Shmuel looked at the small metal object in Leets’s upturned palm. He almost laughed.
“Yes, of course I know. But what—”
“We found it in there. Under Vollmerhausen. It must have been on the desk, which he seemed to hit on the way down. That’s Yiddish on it, isn’t it?”
“Hebrew,” Shmuel corrected. “It’s a toy. It’s called a draydel . A top, for spinning.” He’d done so a hundred, a thousand times himself when a boy. “It’s for children. You make small wagers, and spin the top. You gamble on which of the four letters will turn up. Played on Hanukkah chiefly.” It was like a die with an axis through the center, the inscribed letters almost rubbed out by so many small fingers. “It’s very old,” Shmuel said. “Possibly quite valuable. An heirloom at the very least.”

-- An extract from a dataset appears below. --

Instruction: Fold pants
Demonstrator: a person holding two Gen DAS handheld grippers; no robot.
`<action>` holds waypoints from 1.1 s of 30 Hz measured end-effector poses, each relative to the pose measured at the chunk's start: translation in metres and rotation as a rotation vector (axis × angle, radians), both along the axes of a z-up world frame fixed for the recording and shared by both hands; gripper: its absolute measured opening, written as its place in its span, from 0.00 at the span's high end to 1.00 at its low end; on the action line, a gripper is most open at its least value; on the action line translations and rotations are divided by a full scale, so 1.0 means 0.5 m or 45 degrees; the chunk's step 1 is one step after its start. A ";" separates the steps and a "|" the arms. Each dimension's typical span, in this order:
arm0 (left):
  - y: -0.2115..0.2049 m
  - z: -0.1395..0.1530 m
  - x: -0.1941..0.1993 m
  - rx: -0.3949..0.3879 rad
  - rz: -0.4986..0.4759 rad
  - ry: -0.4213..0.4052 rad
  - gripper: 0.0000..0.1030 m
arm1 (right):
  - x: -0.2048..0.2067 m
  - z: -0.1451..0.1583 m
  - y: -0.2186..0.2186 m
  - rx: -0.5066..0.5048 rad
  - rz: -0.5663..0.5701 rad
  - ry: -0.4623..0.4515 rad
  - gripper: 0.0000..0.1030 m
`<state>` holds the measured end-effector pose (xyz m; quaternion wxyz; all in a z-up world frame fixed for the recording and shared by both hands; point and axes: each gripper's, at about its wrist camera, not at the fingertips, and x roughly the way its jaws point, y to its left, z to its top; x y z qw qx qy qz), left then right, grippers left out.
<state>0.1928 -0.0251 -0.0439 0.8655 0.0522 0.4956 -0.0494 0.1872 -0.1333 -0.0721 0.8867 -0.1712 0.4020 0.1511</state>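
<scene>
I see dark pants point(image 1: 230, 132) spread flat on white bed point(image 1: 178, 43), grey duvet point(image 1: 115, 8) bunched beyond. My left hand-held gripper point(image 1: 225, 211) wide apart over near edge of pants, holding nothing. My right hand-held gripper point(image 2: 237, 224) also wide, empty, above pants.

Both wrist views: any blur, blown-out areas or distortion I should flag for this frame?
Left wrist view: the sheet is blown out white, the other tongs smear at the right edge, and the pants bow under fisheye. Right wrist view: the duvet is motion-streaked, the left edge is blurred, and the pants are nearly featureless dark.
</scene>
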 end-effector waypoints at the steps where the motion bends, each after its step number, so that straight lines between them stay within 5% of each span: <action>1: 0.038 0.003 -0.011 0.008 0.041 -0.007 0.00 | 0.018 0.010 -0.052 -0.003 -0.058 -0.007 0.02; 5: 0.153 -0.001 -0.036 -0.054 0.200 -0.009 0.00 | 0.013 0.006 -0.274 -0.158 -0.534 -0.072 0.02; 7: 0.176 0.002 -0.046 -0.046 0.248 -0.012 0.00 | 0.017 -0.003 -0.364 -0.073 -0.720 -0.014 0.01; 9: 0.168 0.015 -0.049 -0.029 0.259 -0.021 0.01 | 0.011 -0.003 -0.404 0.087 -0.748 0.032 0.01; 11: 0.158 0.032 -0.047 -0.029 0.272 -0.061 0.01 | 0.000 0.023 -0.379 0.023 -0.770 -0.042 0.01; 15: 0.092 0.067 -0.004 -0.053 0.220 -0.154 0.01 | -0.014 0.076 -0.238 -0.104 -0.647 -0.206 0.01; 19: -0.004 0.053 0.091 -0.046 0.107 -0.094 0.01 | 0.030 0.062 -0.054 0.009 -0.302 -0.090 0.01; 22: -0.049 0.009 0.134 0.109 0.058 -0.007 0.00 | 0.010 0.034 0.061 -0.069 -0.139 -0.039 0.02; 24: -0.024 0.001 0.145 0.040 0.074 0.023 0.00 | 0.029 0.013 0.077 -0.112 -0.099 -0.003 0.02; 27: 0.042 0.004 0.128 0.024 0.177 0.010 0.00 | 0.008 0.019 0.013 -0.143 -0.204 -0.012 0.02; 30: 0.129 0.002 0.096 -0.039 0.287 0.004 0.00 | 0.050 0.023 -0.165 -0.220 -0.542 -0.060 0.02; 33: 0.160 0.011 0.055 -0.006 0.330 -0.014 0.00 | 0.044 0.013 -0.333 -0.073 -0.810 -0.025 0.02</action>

“I see. What is the significance of the letters?”
“They are the first letters of the words in a religious phrase.”
“Which is?”
“A Great Miracle Happened Here.”
Repp paused, hungry. Should he eat the bread now, or later? Well, why not now? He’d been moving hard half the night and most of the day, pushing himself, and soon he’d be out of forest and onto the Bavarian plain. Good progress, he reckoned, ahead of schedule even, a healthy sign considering the somewhat, ah, hasty mode of his departure.

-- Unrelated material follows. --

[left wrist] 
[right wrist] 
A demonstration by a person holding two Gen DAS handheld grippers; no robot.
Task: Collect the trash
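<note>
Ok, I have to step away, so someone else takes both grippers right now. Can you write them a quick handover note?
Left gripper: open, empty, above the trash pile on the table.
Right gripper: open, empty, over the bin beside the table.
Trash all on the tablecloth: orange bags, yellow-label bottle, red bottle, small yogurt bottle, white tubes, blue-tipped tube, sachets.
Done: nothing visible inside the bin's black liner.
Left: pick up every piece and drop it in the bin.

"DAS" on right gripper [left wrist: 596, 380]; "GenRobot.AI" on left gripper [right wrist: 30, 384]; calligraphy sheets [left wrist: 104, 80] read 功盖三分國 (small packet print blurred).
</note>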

He sat on a fallen log in a meadow. He was at last out of the coniferous zone, in a region of elm and poplars. Repp knew his trees, and poplars were a special favorite of his, especially on a fine spring afternoon such as this one, when the pale sun seemed to illuminate them in an almost magical way—they glowed in the lemon light, translucent, mystical against the darker tracings of the limbs which displayed them. The still, austere beauty of the day made the spectacle even more remarkable—a clean beauty, pure, untainted, uncontrived—and Repp smiled at it all, at the same time pleased that his own sensitivity to such matters hadn’t been blunted by the war. Repp appreciated nature; he felt it important to good health, soundness of body and clearness of mind. Nature was particularly meaningful to his higher instincts in hard times like these, though it was rare that such natural beauty could be savored in and of itself, without reference to more prosaic necessities, fields of fire, automatic weapons placement, minefield patterns and so forth.

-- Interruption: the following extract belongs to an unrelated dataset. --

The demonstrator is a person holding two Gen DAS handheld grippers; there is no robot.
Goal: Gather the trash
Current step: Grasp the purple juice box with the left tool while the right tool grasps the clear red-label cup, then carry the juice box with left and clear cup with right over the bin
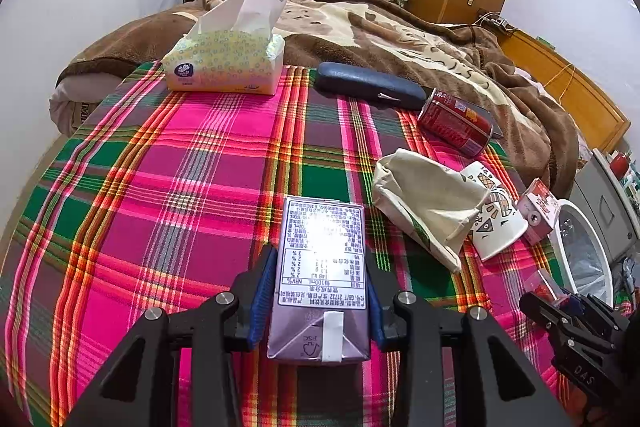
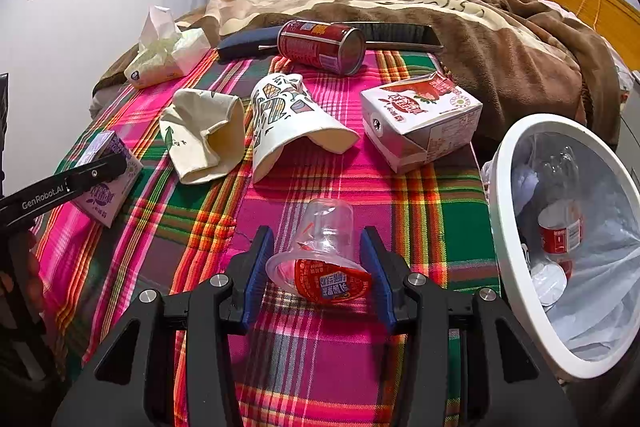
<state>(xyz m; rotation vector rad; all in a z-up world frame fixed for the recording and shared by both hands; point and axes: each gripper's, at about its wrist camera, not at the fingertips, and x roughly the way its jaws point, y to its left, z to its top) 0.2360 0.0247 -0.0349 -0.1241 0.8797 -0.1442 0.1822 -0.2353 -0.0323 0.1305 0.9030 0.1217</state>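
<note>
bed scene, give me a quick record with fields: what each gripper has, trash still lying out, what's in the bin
left gripper: shut on purple carton, on the plaid cloth
right gripper: shut on clear plastic cup, red foil lid partly peeled
bin: white rim, plastic liner, right of the cloth; holds a clear bottle with red label
trash still out: red can on its side, patterned paper cup, crushed beige cup, white and red carton
other items: tissue pack, dark blue case
</note>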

He tore into the bread. Dry, tough, it still tasted delicious. A good thing it had been in the pack when the Americans had come. Time only to grab the pack, throw it on and head for the tunnel. He’d made it after a long crawl across the open ground, American fire snapping into the ground around him. He curled in a gully by the tunnel entrance.
There were, in fact, six of them. Repp had insisted. He was a careful man who thought hard about likelihoods, and he knew no place in Germany in the late spring of 1945 that might not be assaulted by enemy troops, and if such an assault came, he had no intention of being trapped in it. He removed the camouflaged cover and squirmed down into the narrow opening. He slithered along. The space was close, almost claustrophobic, room for one thin man. Dust showered down on him as his back scraped the roof and the darkness was impenetrable. A great loneliness fell over Repp. He knew that even for a brave man panic was an instant away in a sewer like this. And who knew what creatures might be using it to nest in? It was damp and smelled of clay. Vile place: a grave. The world of the corpse.
He warned himself to be careful. Too much imagination could kill you just as quickly as enemy bullets. But Repp was used to working in the open, with great reaches beyond him. Here there was nothing except the dark. He could hold a hand to his face an inch in front of his eyes, and see nothing, absolute nothingness.